Being in Austin for SXSW has been inspiring, thought provoking and enormous fun – one of the best weeks I can remember. It's not a normal week when you get to name drop that you personally met Seth Myers, Adam Savage, Chelsea Clinton and Biz Stone. Well not normal for me.
It's also a mildly weird sensation for a conference to be front page news in the newsstands you walk past on the way to the conference each day. It's been all 'Lady Gaga this' and 'Julian Assange that'. Definitely got the feeling that for one brief moment you were genuinely at the centre of things.
And the content has been good. Normally I find 90% of the presentations at conferences nausea-inducingly dull and unenlightening, with only 10% worth attending. Here that ratio has been gratifyingly reversed.
However I made a promise not to join the hundreds of people writing articles about the content. The marketing community doesn’t need another one from me. Instead I offer a few personal reflections as I prepare for my own speech here next week. In no particular order:
1. My Grandmother died in the house she was born in. She never lived anywhere else. She travelled outside her county – Devon – once in her lifetime. (To visit London for a day. She didn’t like it.) Her house never had central heating or air conditioning. At dinner parties I tell people how “Granny Vi never even had a fridge!” using her larder happily until the day she passed away. Sitting in the conference hall listening to all the wonderful new inventions I don’t use I wonder if in future years my grandkids will say in hushed tones, “Grandad Nige never even went on Twitter!”
2. People wear Google Glasses. Not just as a joke or for a bet. They actually wear them, for real – and walk around the streets whilst doing so. What’s more, in one of the early presentations the speaker asked members of the audience to stand up if they would be prepared (if the technology existed) to have their mobile phone implanted in their arm or hip. And here’s the thing – fully 40% of the audience got to their feet. Get used to it, people – the robots are coming. Whether you like it or not.
3. I used to think New South Wales’ ocean pools were one of humanity’s greatest inventions. Until I visited Barton Springs Pool. Oh. My. God. Google it. Move past the fact that Robert Redford learnt to swim there – just look at the place. I loved it so much that I felt slightly unfaithful doing my early morning swim there as opposed to at Bronte pool, my long-time love.
4. I don’t care what the figures or the media pundits say – TV has lost none of its power. The sessions that were the most over-subscribed and had the biggest queues were for the speakers who were famous from TV. I mean much as I love The Late Show – Seth Myers? Seriously? He was great by the way. But he’s a comedian from the TV, not a hipster with an internet start-up. People were clamouring to get into Seth’s session. And Adam Savage’s. And Mindy Kaling’s. For better or worse, old-school above-the-line fame is still the yardstick by which many judge real success.

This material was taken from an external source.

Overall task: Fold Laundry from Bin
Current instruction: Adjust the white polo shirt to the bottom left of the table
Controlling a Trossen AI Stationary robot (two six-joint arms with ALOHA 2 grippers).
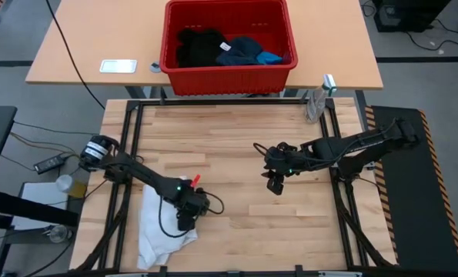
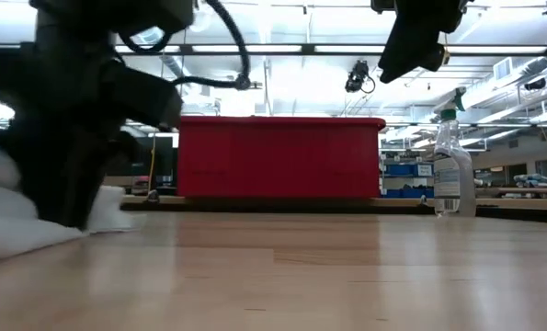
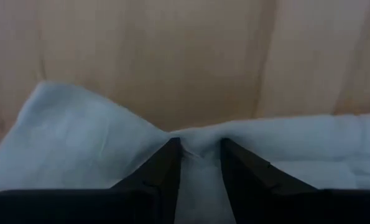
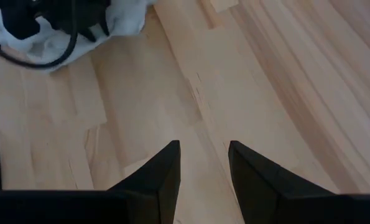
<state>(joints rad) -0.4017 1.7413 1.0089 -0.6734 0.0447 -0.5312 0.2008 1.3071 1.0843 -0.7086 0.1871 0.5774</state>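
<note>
Surface: pale wooden table [image 1: 236, 154] inside a dark frame, with a tan desk at 12 o'clock beyond it; the low view looks across the boards into a lit workshop.
Left gripper: the left gripper [image 1: 187, 211] sits low at about 7 o'clock on the table, its fingers [image 3: 166, 163] pinching a raised ridge of the white garment between them.
White garment: the white garment [image 1: 158, 228] lies bunched at the near-left corner of the table, at 7 o'clock, partly under the left arm and reaching toward the frame edge.
Orientation: its long axis runs roughly 12 to 6 o'clock, with the wider, looser end toward 6; no collar, hem or sleeve can be told from these views.
Bin: the red bin [image 1: 227, 69] stands on the desk at 12 o'clock, well apart from both grippers; inside lie a black garment [image 1: 198, 45], a dark navy garment [image 1: 242, 50] with a white tag, and a small bright blue garment [image 1: 272, 57].
Right gripper: the right gripper [image 1: 275, 182] hangs above bare boards right of centre, at about 3 o'clock, fingers parted with nothing between them.
Spray bottle: a clear spray bottle [image 1: 316, 100] stands at the far-right corner, about 1 o'clock.
Step in hand: judged from the layout, spreading the white garment flat before folding; three pieces remain in the bin.
Next move calls for: probably the right gripper taking a second edge so the cloth can be drawn out flat.
</note>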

5. I had the out-of-body experience of watching the co-founder of Twitter (Biz Stone) tell an adoring audience that he had redefined what being successful in business means. He said you have to have three parts:
• traditional financial success
• make a valuable contribution to the world
• find joy in your work
The reason I say ‘out-of-body’ is I said, and wrote, exactly the same thing 10 years ago. But to be fair I have to admit it does sound a whole lot more impressive coming from a billionaire.
6. It's not fashionable to say it but here goes – no matter how bright and shiny the latest new things are there is a danger they give the illusion of connection, not real connection. I bought a coffee from a Starbucks in Austin this morning. Not downtown Austin but suburban Austin. Every single customer (all 16 of them, I counted) were hunched over their personal electronic devices for the entire time it took me to order and pick up my drink. No one even looked up. Which is fine, I only wanted a coffee. However what it is to be human doesn’t change. We all want to belong; to be loved; to matter; to not die alone. If you haven’t attended to the basics and sorted out some real meaningful offline connections in your life, no amount of Tinder, Jelly or Twitter is going to fill the void.
Talking of the important things, I got Adam Savage’s autograph for my younger son. I know he'll be thrilled – he watches him on TV.